PROBLEM TO WORK ON: Pictures found in the material must be left out, and every line returned as written.
Segment Start: DATASET EXCERPT
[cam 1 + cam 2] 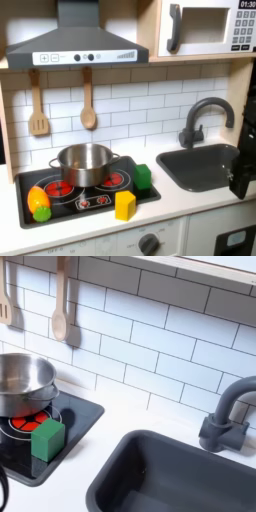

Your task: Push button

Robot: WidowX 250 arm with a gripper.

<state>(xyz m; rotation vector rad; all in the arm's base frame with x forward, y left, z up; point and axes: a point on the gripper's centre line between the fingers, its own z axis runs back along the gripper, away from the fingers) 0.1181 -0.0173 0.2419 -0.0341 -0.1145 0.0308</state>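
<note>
At right edge of the first exterior view, dark hand (243, 172) sits low beside sink (200, 166), jaw state indeterminate, well apart from microwave keypad buttons (244, 27) high above.

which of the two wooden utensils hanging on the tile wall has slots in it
The slotted spatula, hanging at the first exterior view's left; the wooden spoon beside it has a solid bowl.

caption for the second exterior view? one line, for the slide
Toy kitchen: steel pot and green block on stove, beside dark sink.
</note>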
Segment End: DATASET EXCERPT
FINISHED TASK:
[cam 1 + cam 2] 

Your task: Push button

Robot: WidowX 250 arm with a gripper.

<state>(xyz m; rotation vector rad; all in the arm's base frame with x forward, y left, z up; point and axes: a point on the gripper's centre line between the fingers, its own z axis runs back along the gripper, away from the fingers) 0.1181 -0.0173 0.2419 -0.0341 -0.1145 0.0308</state>
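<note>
At right edge of the first exterior view, dark hand (243, 172) sits low beside sink (200, 166), jaw state indeterminate, well apart from microwave keypad buttons (244, 27) high above.

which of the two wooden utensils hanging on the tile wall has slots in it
The slotted spatula, hanging at the first exterior view's left; the wooden spoon beside it has a solid bowl.

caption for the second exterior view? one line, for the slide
Toy kitchen: steel pot and green block on stove, beside dark sink.
</note>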

The exercise is now complete.